Showing that if $-1$ and $2$ are not squares in $\mathbb{Z}_p$, then $-2$ is a square I would like to prove that if $-1$ and $2$ are not squares in $\mathbb{Z}_p$, then $-2$ is a square. I have searched for some hints on this, but the answers that I find all involve cosets and quadratic reciprocity. I have also heard that the number of squares in $\mathbb{Z}_P^{\times}$ is $(p-1)/2)$, but I haven't seen a proof of this.
My question is if there is a more direct/basic/elementary way to prove that if $-1$ and $2$ are not squares in $\mathbb{Z}_p$, then $-2$ must be a square.
 A: We don't need to know that $\mathbb{Z}_p^\times$ is cyclic, which I think is a much more advanced fact.  And we certainly don't need quadratic reciprocity.
In fact, all we need is that (for $p$ an odd prime) the number of squares and non-squares modulo $p$ is the same: $(p-1)/2$.  I'll prove this below, and leave the corollary that a non-square times a non-square is a square as an exercise.
It's enough to show that $x\mapsto x^2$ is two-to-one on $\mathbb{Z}_p^\times$.  We know that $x$ and $-x$ are mapped to the same place (and they're never equal), so it's enough to show that $x^2 \equiv y^2 \pmod{p}$ implies $x\equiv y$ or $x\equiv -y$.
But this is straightforward: if $x^2\equiv y^2$ then $p | (x-y)(x+y)$, so either $p|(x-y)$ or $p|(x+y)$.
A: It is known that $\mathbb{Z}_p^{\times} = \{ 1, 2, \ldots, p-1 \}$ with multiplication $\operatorname{mod} p$ is cyclic, so there is $a \in \mathbb{Z}_p^{\times}$ such that $\mathbb{Z}_p = \{ 1, a, a^2, \ldots, a^{p-2} \}$.


*

*Every $a^{2j}$ is obviously a square, since $a^{2j} = (a^j)^2$.

*Suppose $a^k$ is a square, i.e. $a^k = b^2$ for some $b \in \mathbb{Z}_p^{\times}$. But $b = a^j$ for some $j$, hence $a^k = a^{2j}$, so $k \equiv 2j \pmod{p-1}$. But $p-1$ is even, so $k$ is even.


We thereby see that $a^k$ is a square if and only if $k$ is even.
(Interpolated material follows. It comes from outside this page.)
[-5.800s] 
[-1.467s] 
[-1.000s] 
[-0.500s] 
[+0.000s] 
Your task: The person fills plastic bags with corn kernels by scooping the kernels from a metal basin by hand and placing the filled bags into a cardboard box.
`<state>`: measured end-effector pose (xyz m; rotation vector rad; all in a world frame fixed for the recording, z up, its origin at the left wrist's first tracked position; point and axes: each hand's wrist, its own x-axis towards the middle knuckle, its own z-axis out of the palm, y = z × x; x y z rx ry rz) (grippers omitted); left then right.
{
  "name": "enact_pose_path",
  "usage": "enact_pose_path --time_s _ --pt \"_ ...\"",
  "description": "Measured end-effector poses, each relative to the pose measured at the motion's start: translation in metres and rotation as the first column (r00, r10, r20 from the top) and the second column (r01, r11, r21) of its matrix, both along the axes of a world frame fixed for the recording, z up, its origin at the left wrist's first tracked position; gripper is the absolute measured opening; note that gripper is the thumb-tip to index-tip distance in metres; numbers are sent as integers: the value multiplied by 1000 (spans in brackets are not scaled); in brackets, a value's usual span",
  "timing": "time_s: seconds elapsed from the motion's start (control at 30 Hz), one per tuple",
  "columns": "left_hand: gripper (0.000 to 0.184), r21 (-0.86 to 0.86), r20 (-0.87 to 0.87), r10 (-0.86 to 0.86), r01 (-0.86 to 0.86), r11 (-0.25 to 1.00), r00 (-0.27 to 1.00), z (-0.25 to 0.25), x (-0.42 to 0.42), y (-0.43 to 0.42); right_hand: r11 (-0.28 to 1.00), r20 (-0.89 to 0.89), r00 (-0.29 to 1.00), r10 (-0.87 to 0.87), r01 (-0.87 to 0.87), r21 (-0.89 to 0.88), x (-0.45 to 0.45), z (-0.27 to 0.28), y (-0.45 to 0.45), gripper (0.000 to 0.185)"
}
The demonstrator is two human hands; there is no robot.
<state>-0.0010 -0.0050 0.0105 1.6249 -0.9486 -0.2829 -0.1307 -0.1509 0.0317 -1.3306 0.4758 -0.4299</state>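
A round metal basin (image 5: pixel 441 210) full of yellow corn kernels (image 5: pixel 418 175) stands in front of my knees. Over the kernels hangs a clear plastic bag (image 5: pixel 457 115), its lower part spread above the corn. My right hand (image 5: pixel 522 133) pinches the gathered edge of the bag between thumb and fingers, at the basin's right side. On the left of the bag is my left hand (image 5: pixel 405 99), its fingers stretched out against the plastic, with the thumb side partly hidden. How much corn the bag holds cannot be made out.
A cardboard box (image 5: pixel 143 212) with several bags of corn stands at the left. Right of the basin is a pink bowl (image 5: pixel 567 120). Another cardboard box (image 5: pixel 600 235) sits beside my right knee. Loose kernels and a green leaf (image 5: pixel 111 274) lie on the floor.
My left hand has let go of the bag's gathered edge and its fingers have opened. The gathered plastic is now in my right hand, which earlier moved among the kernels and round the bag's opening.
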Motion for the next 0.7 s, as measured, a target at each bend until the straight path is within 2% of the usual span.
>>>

Now suppose $-1 = a^i$ and $2 = a^j$ and both are not squares. By the above both $i$ and $j$ are odd, so $i+j$ is even, therefore $-2 = a^{i+j}$ is a square.
A: If $-1$ is not a square modulo $p$ then $p\equiv3\pmod 4$ and so
we can write $p=4k+3$. Let $a=2^{k+1}$. Then $a^4=2^{p+1}\equiv 2^2=4\pmod p$ by Fermat's little theorem. So $a^2\equiv2$ or $a^2\equiv-2\pmod p$.
If $2$ isn't a square modulo $p$ then $-2$ must be.